Operations

Forget eggs. Restaurant chains are increasingly worried about beef inflation.

Shake Shack and other brands see the cost of beef as one of the biggest risks ahead as the downcycle lingers.
cattle
The cost of beef is expected to be higher in the second half of the year. | Photo: Shutterstock.

The sharply increased cost of eggs has been in the headlines for months, but in the latest round of earnings, restaurant chains pointed to another inflationary threat this year: beef.

In a presentation at UBS Global Consumer & Retail Conference last week, Shake Shack CFO Katie Fogertey said beef inflation was probably one of the biggest risks on the cost-of-goods side. “We don’t hedge our beef costs, and this is the biggest chunk of our food costs is in beef,” she said.

Beef costs rose by low single digits in the fourth quarter, Shake Shack said last month when reporting fourth-quarter earnings. But the company expects mid- to high-single digit commodity inflation for the year, led by beef costs—and that was before any consideration of tariffs, though CEO Rob Lynch doesn’t expect tariffs to have much of an impact because Shake Shack buys mostly domestic product.

The expected higher price of beef is in part the result of egg inflation, Lynch said.

Shake Shack doesn’t offer breakfast, so eggs aren’t really a problem for that brand, he noted. 
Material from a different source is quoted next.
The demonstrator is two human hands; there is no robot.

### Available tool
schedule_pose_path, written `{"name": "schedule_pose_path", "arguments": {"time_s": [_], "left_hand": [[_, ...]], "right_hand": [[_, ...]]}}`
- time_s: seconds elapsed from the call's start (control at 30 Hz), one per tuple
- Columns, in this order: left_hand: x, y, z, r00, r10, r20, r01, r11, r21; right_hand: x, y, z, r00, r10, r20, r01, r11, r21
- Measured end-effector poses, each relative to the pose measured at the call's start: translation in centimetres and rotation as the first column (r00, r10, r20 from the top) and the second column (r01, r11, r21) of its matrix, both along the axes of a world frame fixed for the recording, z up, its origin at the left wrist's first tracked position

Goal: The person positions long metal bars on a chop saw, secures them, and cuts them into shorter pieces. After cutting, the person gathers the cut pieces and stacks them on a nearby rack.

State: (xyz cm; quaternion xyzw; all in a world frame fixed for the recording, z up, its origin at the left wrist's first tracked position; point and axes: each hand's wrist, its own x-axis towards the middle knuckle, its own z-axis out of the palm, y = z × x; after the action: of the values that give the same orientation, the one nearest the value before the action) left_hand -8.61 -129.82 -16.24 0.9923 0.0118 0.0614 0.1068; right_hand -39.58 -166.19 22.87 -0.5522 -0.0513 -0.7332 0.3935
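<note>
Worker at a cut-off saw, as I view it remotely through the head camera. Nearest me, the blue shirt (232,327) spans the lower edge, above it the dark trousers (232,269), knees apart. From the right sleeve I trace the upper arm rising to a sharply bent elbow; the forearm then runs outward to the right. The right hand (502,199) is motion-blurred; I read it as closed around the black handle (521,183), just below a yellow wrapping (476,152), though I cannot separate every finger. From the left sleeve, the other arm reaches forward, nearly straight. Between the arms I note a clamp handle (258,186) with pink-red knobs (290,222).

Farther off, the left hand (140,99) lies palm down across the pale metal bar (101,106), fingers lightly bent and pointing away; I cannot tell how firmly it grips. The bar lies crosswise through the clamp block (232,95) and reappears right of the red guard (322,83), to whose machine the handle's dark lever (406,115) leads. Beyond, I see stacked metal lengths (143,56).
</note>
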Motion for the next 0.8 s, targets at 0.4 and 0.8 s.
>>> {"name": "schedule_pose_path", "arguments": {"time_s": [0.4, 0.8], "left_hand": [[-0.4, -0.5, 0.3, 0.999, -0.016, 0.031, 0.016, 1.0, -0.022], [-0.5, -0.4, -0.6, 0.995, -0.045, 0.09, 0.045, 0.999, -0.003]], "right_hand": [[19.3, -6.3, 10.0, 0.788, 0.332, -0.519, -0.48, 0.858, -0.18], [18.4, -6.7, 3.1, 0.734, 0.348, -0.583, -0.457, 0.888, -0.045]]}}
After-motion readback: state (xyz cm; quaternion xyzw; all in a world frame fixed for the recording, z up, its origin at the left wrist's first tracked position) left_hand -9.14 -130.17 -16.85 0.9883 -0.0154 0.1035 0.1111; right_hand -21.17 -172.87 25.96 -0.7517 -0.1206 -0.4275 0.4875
“But other restaurant companies that have exposure to eggs may be moving away from eggs in the time being, which means they’re going to offer more beef products or chicken products to complement or substitute for that high-cost item,” Lynch said. “And when that consumption demand changes, it has the potential to change even some domestic pricing.”

The rising cost of beef has been a concern for years. The U.S. beef herd is reportedly the smallest since 1961 as a result of lower prices, drought and higher costs for farmers, forcing some to send more females into meat production, according to a Bloomberg report last year. 

It takes more time to grow a cow, of course, than a chicken or other proteins. The downcycle, however, was not expected to last as long as it has. The U.S. Department of Agriculture had expected cattle inventory to improve this year, but now the agency is projecting recovery will begin in 2027, though that was before the Trump 2.0 administration’s on-again-off-again tariff wars, and aggressive approach on immigration, both factors that could further pressure ranchers.

The steak-heavy Texas Roadhouse, for example, raised its expectation of commodity inflation to between 3% and 4% this year, based on tighter than expected cattle supply in the second half of 2025.

“You need to see ranchers retaining cattle for breeding,” Michael Bailen, Texas Roadhouse’s senior director of investor relations, told analysts in February. “We have not seen a lot of that happening yet. So it would not be surprising to see us remaining in a cattle cycle for some time now.”

Likewise, Chicago-based Portillo’s, known for its Italian beef sandwiches, said it is expecting commodity inflation between 3% and 5% in 2025, with the most significant pressures coming from beef.

The average cost of ground chuck, for example, in U.S. cities increased more than 10% in February, year over year. Between January and February alone this year, the cost increased 4.5%, according to the U.S. Bureau of Statistics. 

The USDA in a forecast last month said beef and veal prices are predicted to increase 3.2% this year. By comparison, chicken prices were expected to be about the same as last year because of strong poultry production, even though the avian flu remains a threat and is largely to blame for higher egg prices.